UK consumer spending barely grew in the second quarter, business investment stagnated and trade added nothing to growth, leaving the economy struggling to keep up momentum.

The 0.1 per cent increase in household expenditure was the weakest since 2014 and is a further sign of how support from the consumers is waning. Gross domestic product expanded 0.3 per cent in the three-month period, unrevised from an initial estimate and leaving growth in the first half at its worst since 2012. It’s also the slowest among Group of Seven nations that have reported so far.

The data reinforce the view the economy has moved into a slower growth phase, at a pace well below its average in recent years. The change is partly related to the pound’s drop since the Brexit vote, which has pushed up inflation, while confidence has flagged amid a lack of clarity on the type of deal the UK will agree with the European Union.

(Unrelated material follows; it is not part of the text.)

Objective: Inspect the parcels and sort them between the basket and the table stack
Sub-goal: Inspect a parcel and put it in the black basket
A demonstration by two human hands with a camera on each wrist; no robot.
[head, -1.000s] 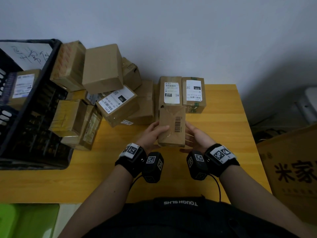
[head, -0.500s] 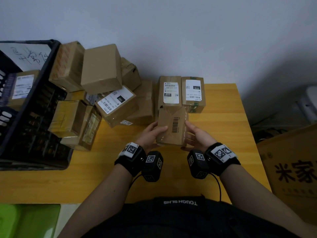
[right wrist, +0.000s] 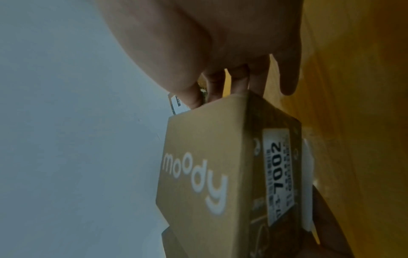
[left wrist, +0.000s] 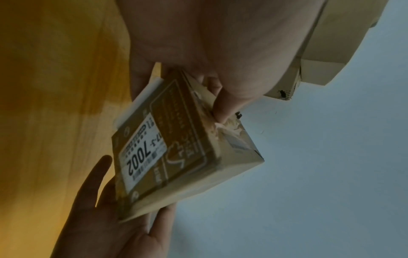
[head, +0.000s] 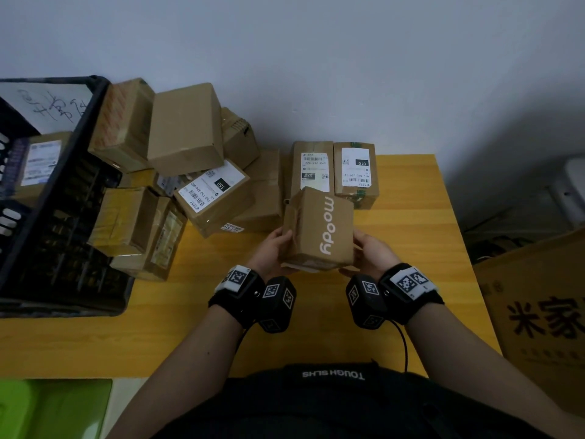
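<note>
A small brown parcel (head: 318, 229) with white "moody" lettering is held just above the yellow table (head: 411, 236), between both hands. My left hand (head: 273, 248) grips its left side and my right hand (head: 367, 251) grips its right side. The left wrist view shows the parcel (left wrist: 176, 157) with a white "7002" label on its underside and torn tape at one corner. In the right wrist view the parcel (right wrist: 203, 174) shows the lettering, and the fingers (right wrist: 238, 82) curl over its far end. Two labelled parcels (head: 335, 169) lie side by side behind it. A black basket (head: 63, 217) stands at the left.
A heap of brown parcels (head: 183, 172) leans against the basket's right wall and the back wall. One labelled parcel (head: 41, 163) lies inside the basket. A large printed carton (head: 544, 318) stands off the table's right edge. A green object (head: 50, 407) sits low at the left.
Both hands have turned the parcel over: the barcode face has rolled away and the "moody" face now points up. The parcel also sits slightly higher and nearer the two labelled parcels.
</note>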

The Confederation of British Industry said Thursday that retail sales fell the most in more than a year this month, which tallies with Bank of England Governor Mark Carney’s view that consumers are in the “teeth” of a squeeze on their pockets. Spending could improve this quarter, however, as the March-June figures were skewed by a tax-driven drop in car sales.

Brexit is also having an impact on investment decisions, and reports indicate that some firms have become reluctant to commit to major projects. In the three months through June, investment stagnated compared with both the first quarter and a year earlier.

Many UK companies have also warned that decision to leave the EU may cut them off from a vital supply of labour. New data on Thursday showed net migration fell to a three-year low in the 12 months through March because of an exodus of European workers. The rights of EU citizens in the UK post-Brexit, and those of Britons living in other EU countries, have yet to be resolved more than a year after the referendum.

The GDP report showed that exports and imports both rose 0.7 per cent in the second quarter, as did government spending. One positive was a pickup in services — the largest part of the economy — which ended the quarter with the fastest growth in 10 months.

“This data confirms the picture of a moderation in UK growth that we expect to continue through the second half of the year,” said John Hawksworth, chief economist at PwC. “But we don’t think this slowdown should turn into a recession.”

Brexit talks are due to resume next week, and the UK government has published a series of papers in the past two weeks to demonstrate it’s making progress. But continued uncertainty about the outcome among consumers and businesses could further damage UK growth prospects. Carney said this month that the fortunes of the economy depend heavily on how Brexit proceeds.

While the dire economic predictions made before the referendum haven’t come to pass, the economy has, in the words of the statistics office, “slowed markedly.” Economists surveyed by Bloomberg see expansion cooling to 1.5 per cent this year and 1.3 per cent in 2018, down from 1.8 per cent in 2016.

“We expect the economy to continue to struggle,” said Samuel Tombs, an economist at Pantheon Macroeconomics in London. “Meanwhile, we expect Brexit risk to increasingly bear down on business investment as the U.K.’s exit date draws nearer.”